Shawn drained his Corona. “These Lyons seem to attract that kind of bullshit. Almost like they court it. On that note, you oughta study up on the chief’s cousin, Chris Lyon. It’s all craziness. And the guy’s a poster child for gone-wrong reporters.”

He stubbed out his cigarette. “Let’s hit the floor, ’Tricia.”

“Patricia.” She picked up her pack of cigarettes and lighter and put them in her purse. “Not tonight, Shawn. And I told you, the night we met was a fluke. I don’t like the club scene. And I truly hate dancing. I’m a stay-at-home kind of girl. Maybe more so all the time.”

Patricia tried to think of the right word for Shawn’s expression as she said that to him. She settled on “pouting.” Not a becoming look on Shawn, or on any man.

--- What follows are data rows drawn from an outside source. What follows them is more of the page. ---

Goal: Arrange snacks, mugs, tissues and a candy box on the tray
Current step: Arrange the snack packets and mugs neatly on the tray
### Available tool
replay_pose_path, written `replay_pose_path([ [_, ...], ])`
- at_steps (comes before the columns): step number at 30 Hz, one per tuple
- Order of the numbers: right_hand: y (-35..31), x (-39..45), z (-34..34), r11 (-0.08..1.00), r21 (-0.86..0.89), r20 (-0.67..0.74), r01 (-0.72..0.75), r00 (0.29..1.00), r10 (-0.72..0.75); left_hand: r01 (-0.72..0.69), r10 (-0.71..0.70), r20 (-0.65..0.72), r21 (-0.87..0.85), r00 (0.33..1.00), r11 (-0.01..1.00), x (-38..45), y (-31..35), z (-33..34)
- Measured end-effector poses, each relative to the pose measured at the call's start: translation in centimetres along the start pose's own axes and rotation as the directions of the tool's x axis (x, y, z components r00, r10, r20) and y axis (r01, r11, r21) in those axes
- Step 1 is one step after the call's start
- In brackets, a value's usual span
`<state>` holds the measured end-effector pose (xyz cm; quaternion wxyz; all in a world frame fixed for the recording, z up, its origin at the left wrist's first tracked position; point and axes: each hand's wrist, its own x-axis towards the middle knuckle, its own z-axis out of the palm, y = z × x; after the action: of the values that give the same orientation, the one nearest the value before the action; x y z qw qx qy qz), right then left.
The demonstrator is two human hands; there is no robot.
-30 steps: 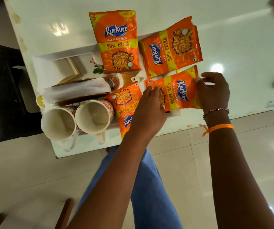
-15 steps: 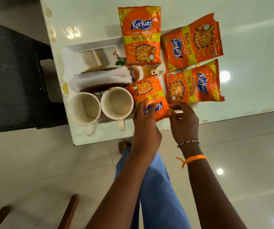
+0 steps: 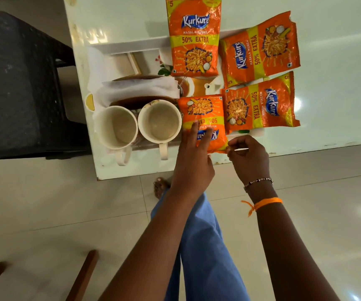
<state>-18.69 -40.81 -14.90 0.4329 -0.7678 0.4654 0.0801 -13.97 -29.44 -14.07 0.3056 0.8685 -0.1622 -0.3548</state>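
A white tray (image 3: 127, 45) lies on the pale glass table (image 3: 338, 61). Two empty white mugs (image 3: 116, 124) (image 3: 160, 121) stand at its near left, handles toward me. Behind them is a brown holder with white tissues (image 3: 140, 89), and further back a white box with a gold edge (image 3: 120, 64). Several orange Kurkure snack packets cover the tray's right side. My left hand (image 3: 193, 157) lies on the near packet (image 3: 203, 111) beside the mugs, fingers on top and thumb at its near edge. My right hand (image 3: 248, 157) pinches that packet's near right corner.
A black chair (image 3: 18, 83) stands against the table's left side. The table's near edge (image 3: 131, 174) is just in front of my blue-trousered leg (image 3: 201, 246) and bare foot (image 3: 161, 187). Brown wooden chair legs (image 3: 83, 276) show at the bottom left.
Both hands have left the right-hand packet and come back to the near packet beside the mugs. That packet now lies straighter, with its top pointing away from me.
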Motion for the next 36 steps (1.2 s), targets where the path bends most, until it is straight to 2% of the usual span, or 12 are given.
replay_pose_path([
  [4,0.1,0.0,-0.5,0.999,-0.035,-0.001,-0.012,1.000,0.012,-0.013,0.009,-0.065,-0.073,0.998,0.997,-0.6,-0.1,-0.3],
  [6,0.3,0.0,-1.0,0.998,-0.005,-0.050,-0.056,0.997,0.056,-0.049,-0.002,-0.202,-0.248,0.979,0.968,-2.0,-0.1,-0.3],
  [8,0.7,0.2,-1.4,0.990,0.066,-0.106,-0.124,0.986,0.131,-0.018,-0.123,-0.268,-0.468,0.955,0.883,-3.8,-0.5,-0.1],
  [9,0.8,0.4,-1.6,0.977,0.127,-0.117,-0.170,0.976,0.184,0.049,-0.245,-0.243,-0.609,0.939,0.792,-4.6,-1.0,-0.1],
  [12,0.7,1.2,-1.9,0.827,0.460,-0.057,-0.323,0.919,0.391,0.212,-0.593,-0.023,-0.922,0.805,0.324,-5.7,-3.3,-0.3],
  [14,0.4,2.1,-2.1,0.599,0.698,0.067,-0.393,0.868,0.492,0.155,-0.699,0.053,-0.984,0.713,0.083,-5.5,-5.4,-1.2],
  [16,0.4,3.0,-2.2,0.428,0.802,0.176,-0.417,0.849,0.498,0.034,-0.750,0.049,-0.999,0.660,-0.036,-4.7,-7.6,-2.6],
  [18,0.7,3.9,-2.0,0.511,0.767,0.132,-0.388,0.875,0.466,-0.015,-0.765,0.011,-1.000,0.644,-0.027,-3.6,-9.7,-4.1],
  [22,0.8,4.9,-1.3,0.735,0.580,-0.001,-0.351,0.902,0.431,0.020,-0.743,-0.061,-0.995,0.667,0.099,-2.5,-12.3,-5.9],
  [26,0.9,5.2,-1.1,0.732,0.594,-0.008,-0.334,0.907,0.420,0.119,-0.735,-0.117,-0.958,0.668,0.261,-2.3,-13.5,-6.8],
  [32,1.6,5.5,-0.8,0.716,0.648,-0.048,-0.260,0.924,0.379,0.189,-0.785,-0.081,-0.951,0.615,0.246,-2.1,-13.5,-8.0],
  [36,2.4,6.2,-1.6,0.682,0.700,-0.047,-0.213,0.939,0.341,0.177,-0.777,-0.090,-0.951,0.623,0.253,-1.7,-12.5,-7.9],
])
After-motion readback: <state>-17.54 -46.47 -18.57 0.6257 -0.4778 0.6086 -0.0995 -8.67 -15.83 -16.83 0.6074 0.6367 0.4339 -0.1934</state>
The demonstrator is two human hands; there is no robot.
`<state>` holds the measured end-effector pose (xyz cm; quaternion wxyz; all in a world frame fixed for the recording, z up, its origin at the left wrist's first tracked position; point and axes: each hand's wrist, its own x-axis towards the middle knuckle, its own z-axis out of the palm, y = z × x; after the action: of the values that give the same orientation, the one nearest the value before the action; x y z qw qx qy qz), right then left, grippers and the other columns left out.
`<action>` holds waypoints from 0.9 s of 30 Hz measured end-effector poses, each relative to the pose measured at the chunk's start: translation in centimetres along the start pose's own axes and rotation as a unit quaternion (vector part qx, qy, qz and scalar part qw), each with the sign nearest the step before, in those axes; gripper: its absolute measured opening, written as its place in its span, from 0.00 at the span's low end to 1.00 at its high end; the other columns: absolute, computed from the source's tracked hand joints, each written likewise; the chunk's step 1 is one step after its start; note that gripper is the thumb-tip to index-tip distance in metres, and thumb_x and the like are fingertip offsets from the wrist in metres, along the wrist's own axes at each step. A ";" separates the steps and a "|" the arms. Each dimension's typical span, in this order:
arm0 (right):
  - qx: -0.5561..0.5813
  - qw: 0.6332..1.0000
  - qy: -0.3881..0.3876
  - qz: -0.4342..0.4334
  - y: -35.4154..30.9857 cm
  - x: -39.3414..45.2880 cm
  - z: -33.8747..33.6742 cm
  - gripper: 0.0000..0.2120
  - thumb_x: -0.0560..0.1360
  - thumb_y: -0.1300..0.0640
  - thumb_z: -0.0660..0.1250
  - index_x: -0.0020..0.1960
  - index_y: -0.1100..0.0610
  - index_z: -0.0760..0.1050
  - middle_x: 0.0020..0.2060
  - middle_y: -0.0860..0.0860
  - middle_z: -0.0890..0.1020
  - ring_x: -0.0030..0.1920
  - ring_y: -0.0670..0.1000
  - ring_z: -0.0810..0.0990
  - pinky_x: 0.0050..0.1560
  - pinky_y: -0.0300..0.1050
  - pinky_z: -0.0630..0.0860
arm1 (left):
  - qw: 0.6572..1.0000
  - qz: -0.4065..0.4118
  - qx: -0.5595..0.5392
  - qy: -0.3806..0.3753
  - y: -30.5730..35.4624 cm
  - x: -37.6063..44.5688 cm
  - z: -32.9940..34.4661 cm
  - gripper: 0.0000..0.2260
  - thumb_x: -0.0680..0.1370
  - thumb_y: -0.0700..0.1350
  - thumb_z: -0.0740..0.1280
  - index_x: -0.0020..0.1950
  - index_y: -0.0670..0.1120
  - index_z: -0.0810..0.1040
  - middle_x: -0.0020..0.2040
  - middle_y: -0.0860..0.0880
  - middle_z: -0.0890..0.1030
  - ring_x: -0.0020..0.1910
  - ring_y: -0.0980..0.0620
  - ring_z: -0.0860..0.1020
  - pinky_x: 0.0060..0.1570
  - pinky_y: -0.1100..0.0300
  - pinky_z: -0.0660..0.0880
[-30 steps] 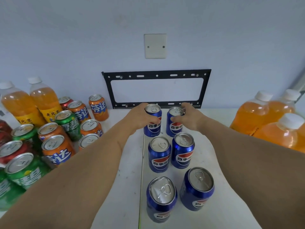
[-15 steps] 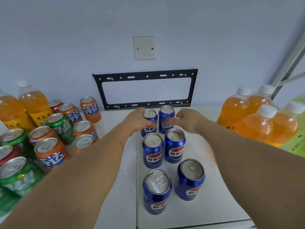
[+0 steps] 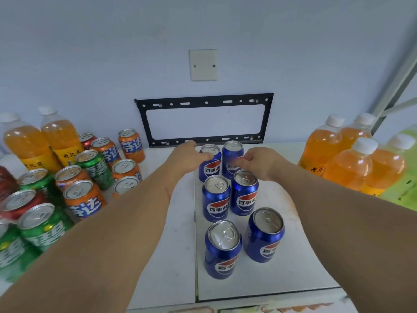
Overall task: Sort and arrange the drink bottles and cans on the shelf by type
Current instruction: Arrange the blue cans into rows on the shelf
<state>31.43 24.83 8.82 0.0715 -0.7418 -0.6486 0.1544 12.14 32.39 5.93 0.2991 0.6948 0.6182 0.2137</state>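
Note:
Several blue Pepsi cans stand in two columns on the white shelf (image 3: 293,256). My left hand (image 3: 186,157) lies against the left side of the back left Pepsi can (image 3: 211,169), thumb on it, fingers reaching past its rim. My right hand (image 3: 259,162) is beside the back right Pepsi can (image 3: 231,154), its loosely curled fingertips at the can's right side. The front left Pepsi can (image 3: 222,249) has a dented top. Orange Fanta cans (image 3: 84,199), green Sprite cans (image 3: 42,227) and red cans (image 3: 15,204) stand mixed on the left.
Two orange drink bottles (image 3: 61,136) stand at the back left. Several orange drink bottles (image 3: 347,163) and a green one (image 3: 406,154) fill the right side. A black metal bracket (image 3: 204,101) is fixed to the wall behind the cans.
Both hands gripped the two back Pepsi cans and set them close to the wall; now the grips have loosened. The view has shifted slightly right.

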 end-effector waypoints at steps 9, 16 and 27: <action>-0.163 0.971 0.099 -0.142 -4.7 -5.9 -1.2 0.12 0.81 0.47 0.57 0.52 0.52 0.74 0.48 0.51 0.79 0.47 0.53 0.77 0.46 0.50 0.77 | 0.824 0.235 0.474 0.202 0.8 -10.7 -3.7 0.14 0.83 0.49 0.56 0.60 0.45 0.77 0.55 0.47 0.80 0.52 0.47 0.77 0.41 0.55 0.65; -0.186 0.954 0.108 -0.211 -7.3 -12.5 0.5 0.12 0.81 0.51 0.55 0.48 0.55 0.74 0.46 0.53 0.78 0.46 0.55 0.77 0.46 0.52 0.78 | 0.820 0.191 0.499 0.206 -1.4 -19.3 -4.5 0.13 0.82 0.48 0.56 0.57 0.44 0.78 0.52 0.46 0.79 0.51 0.45 0.77 0.39 0.53 0.65; -0.219 0.930 0.123 -0.267 -12.0 -19.2 3.3 0.16 0.83 0.48 0.52 0.59 0.56 0.74 0.51 0.53 0.78 0.49 0.54 0.78 0.48 0.52 0.78 | 0.821 0.162 0.495 0.235 -6.1 -28.6 -7.8 0.15 0.82 0.50 0.56 0.59 0.45 0.77 0.56 0.46 0.80 0.53 0.44 0.78 0.43 0.53 0.72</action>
<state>17.00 7.40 12.01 0.0251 -0.5513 -0.8267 -0.1093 -1.67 5.70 9.60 -0.2778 0.7681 0.5712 0.0811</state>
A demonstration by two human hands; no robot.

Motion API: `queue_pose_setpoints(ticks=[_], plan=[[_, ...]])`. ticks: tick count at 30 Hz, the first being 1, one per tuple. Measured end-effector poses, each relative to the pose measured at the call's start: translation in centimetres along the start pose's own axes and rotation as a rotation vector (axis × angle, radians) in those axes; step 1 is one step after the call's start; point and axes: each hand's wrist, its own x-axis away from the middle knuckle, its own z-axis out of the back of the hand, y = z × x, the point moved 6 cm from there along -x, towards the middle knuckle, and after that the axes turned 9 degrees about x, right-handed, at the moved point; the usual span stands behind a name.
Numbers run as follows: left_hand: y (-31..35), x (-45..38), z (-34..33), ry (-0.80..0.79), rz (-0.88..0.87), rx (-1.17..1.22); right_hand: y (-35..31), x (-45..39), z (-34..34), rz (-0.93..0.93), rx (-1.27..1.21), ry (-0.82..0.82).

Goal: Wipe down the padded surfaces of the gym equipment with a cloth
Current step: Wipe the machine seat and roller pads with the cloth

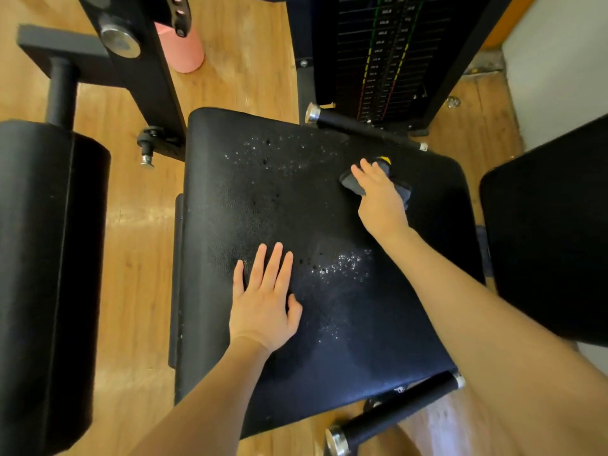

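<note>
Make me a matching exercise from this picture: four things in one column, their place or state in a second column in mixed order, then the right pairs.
Things:
1. left hand
2. right hand
3. pink bottle
4. spray droplets

Place or state:
A. stands on the wooden floor behind the seat
B. lies flat on the seat pad, fingers straight
C. presses the dark cloth near the far right edge
D. speckle the pad, unwiped

Pairs: 1-B, 2-C, 3-A, 4-D
</note>
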Motion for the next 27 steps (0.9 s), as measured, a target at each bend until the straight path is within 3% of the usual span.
queue_pose_setpoints(ticks=[13, 27], plan=[[0.4, 0.5, 0.2, 0.039, 0.003, 0.005, 0.9, 21.7, -6.7, -0.031, -0.028, -0.073], [0.3, 0.7, 0.1, 0.123, -0.032, 0.037, 0.2, 32.3, -9.6, 0.006, -0.239, -0.087]])
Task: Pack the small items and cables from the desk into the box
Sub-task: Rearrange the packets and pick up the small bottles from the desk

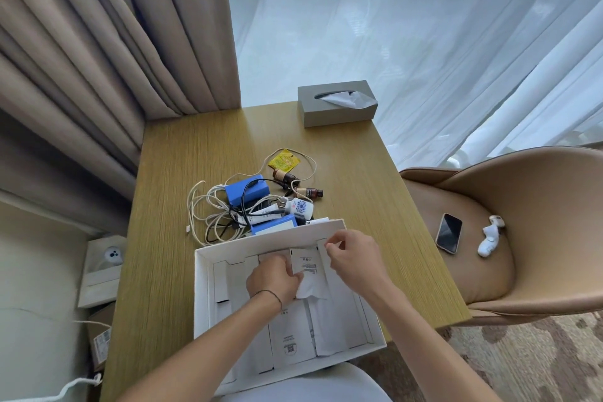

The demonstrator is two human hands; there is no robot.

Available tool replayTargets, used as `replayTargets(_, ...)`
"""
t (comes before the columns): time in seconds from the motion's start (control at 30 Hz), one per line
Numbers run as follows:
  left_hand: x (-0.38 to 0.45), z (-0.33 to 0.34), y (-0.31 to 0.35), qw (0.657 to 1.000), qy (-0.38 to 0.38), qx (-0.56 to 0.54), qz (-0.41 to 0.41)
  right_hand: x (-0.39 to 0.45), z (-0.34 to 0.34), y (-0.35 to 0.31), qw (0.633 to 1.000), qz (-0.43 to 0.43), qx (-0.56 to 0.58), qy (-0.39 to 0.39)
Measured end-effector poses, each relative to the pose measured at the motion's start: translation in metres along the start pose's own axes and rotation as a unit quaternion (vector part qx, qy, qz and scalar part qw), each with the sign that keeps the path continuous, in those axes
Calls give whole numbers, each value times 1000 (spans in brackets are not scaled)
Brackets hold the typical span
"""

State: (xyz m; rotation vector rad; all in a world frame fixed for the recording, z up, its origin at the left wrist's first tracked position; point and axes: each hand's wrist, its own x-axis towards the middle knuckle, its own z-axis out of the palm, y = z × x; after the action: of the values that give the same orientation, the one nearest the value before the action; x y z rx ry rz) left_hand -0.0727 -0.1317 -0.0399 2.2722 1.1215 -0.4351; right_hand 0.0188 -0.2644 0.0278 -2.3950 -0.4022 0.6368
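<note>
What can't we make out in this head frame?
- Far floor of the white cardboard box: covered by both hands, left hand, right hand.
- Printed text on the white paper packets: too small.
- Lower blue rectangular box: mostly behind the box wall.

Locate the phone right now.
Head view, right side: the phone lies face up on the tan chair seat, off the desk, just left of a small white object.
</note>
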Motion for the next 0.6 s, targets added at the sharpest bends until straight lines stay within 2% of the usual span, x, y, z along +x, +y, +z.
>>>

Shawn said, “So whose place is it going to be tonight?” She heard a tone of annoyance in his voice.

“How about neutral corners for tonight,” Patricia said.

They’d driven to the club in separate cars. Standing, Patricia slung her purse over one shoulder. “You leaving too, Shawn?”

He shook his head, watching the dance floor. “Think I’ll stay on a while. I’ll call you.”

So, it was like that.

Patricia left without saying goodbye.

On the way out, she opened her purse and pulled out her pack of cigarettes and lighter and tossed them in the trash can.

She drove to her apartment in a soft, fragrant summer rain, listening to an oldie station. Patti Scialfa’s “Spanish Dancer”:
A red dress of temptation over a long black slip of fear
.

Along the way, she passed a New Austin police cruiser pulled diagonally behind a beater, red pickup truck. The cruiser’s lights twirled red and blue, flashing on the wet pavement. Two New Austin cops were patting down two short and husky Mexican boys. Both had red bandanas tied around their heads. Gang colors.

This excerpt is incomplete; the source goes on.